PROBLEM DETAILS
Retype the whole listing, character for character.

********************

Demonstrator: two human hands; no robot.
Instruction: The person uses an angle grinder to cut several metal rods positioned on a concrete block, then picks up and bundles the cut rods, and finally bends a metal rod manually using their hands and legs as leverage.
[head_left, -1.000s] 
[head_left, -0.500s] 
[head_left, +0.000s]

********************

TASK SOLUTION
Demonstrator: two human hands; no robot.
Instruction: The person uses an angle grinder to cut several metal rods positioned on a concrete block, then picks up and bundles the cut rods, and finally bends a metal rod manually using their hands and legs as leverage.
[head_left, -1.000s] 
[head_left, -0.500s] 
[head_left, +0.000s]

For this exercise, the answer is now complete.